▶ **WHAT YOU WILL DO**:
Print the data that follows again, keeping every line exact.

※ ※ ※

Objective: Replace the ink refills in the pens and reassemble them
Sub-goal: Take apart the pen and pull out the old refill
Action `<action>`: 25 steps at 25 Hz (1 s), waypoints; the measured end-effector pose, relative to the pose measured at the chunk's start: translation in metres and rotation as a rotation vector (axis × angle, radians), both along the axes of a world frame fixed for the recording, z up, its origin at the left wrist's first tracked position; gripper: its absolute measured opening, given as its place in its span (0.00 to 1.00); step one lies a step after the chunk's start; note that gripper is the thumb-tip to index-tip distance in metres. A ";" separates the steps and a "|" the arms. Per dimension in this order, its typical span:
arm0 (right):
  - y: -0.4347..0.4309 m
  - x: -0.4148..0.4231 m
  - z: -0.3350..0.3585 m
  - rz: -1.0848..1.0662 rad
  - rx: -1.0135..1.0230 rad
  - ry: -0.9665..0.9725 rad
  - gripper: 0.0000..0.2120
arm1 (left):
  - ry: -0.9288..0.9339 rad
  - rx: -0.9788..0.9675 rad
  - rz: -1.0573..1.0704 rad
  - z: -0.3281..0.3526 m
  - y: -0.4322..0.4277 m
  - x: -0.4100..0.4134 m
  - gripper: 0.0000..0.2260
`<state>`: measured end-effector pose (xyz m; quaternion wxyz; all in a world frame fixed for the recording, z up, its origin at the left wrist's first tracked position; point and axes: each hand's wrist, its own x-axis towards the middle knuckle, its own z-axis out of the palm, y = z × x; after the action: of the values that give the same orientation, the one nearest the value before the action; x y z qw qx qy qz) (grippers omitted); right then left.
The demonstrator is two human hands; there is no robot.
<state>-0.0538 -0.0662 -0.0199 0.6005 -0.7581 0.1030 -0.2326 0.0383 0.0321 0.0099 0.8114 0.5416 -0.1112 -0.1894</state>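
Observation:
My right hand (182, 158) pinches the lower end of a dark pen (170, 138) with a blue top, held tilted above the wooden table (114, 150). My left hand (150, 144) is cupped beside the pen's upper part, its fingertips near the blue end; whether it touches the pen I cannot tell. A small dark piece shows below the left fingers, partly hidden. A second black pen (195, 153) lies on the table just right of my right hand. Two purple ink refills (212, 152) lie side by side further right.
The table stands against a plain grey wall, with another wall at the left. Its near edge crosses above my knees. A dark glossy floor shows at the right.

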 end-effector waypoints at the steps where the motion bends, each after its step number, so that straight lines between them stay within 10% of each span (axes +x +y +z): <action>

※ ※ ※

▶ **RESPONSE TO THIS TASK**:
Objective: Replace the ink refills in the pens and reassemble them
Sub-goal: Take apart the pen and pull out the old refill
Action `<action>`: 25 steps at 25 Hz (1 s), waypoints; the measured end-effector pose, relative to the pose measured at the chunk's start: translation in metres and rotation as a rotation vector (axis × angle, radians), both along the axes of a world frame fixed for the recording, z up, its origin at the left wrist's first tracked position; gripper: its absolute measured opening, given as its place in its span (0.00 to 1.00); step one lies a step after the chunk's start; note that gripper is the thumb-tip to index-tip distance in metres. A ";" separates the steps and a "|" the arms. Per dimension in this order, its typical span:
arm0 (right):
  - y: -0.4347..0.4309 m
  - x: -0.4148..0.4231 m
  - z: -0.3350..0.3585 m
  - rz: -1.0848..1.0662 rad
  - rx: -1.0135..1.0230 rad
  - ry: -0.9665..0.9725 rad
  - gripper: 0.0000..0.2120
arm1 (left):
  - ry: -0.9288..0.9339 rad
  - rx: -0.9788..0.9675 rad
  - rz: -1.0573..1.0704 rad
  - z: -0.3281..0.3526 m
  - y: -0.4322..0.4277 m
  - x: -0.4100..0.4134 m
  - gripper: 0.0000..0.2260
`<state>`: measured end-effector pose (xyz m; quaternion wxyz; all in a world frame fixed for the recording, z up, its origin at the left wrist's first tracked position; point and axes: each hand's wrist, its own x-axis towards the middle knuckle, its own z-axis out of the palm, y = z × x; after the action: of the values that give the same orientation, the one nearest the value before the action; x y z qw qx qy qz) (grippers omitted); right then left.
The demonstrator is two human hands; there is no robot.
<state>-0.0538 -0.0662 -0.0199 0.6005 -0.7581 0.1030 -0.2326 0.0383 0.0321 0.0099 0.8114 0.5416 -0.1112 -0.1894</state>
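Observation:
My right hand (182, 158) pinches the lower end of a dark pen (170, 138) with a blue top, held tilted above the wooden table (114, 150). My left hand (150, 144) is cupped beside the pen's upper part, its fingertips near the blue end; whether it touches the pen I cannot tell. A small dark piece shows below the left fingers, partly hidden. A second black pen (195, 153) lies on the table just right of my right hand. Two purple ink refills (212, 152) lie side by side further right.
The table stands against a plain grey wall, with another wall at the left. Its near edge crosses above my knees. A dark glossy floor shows at the right.
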
 end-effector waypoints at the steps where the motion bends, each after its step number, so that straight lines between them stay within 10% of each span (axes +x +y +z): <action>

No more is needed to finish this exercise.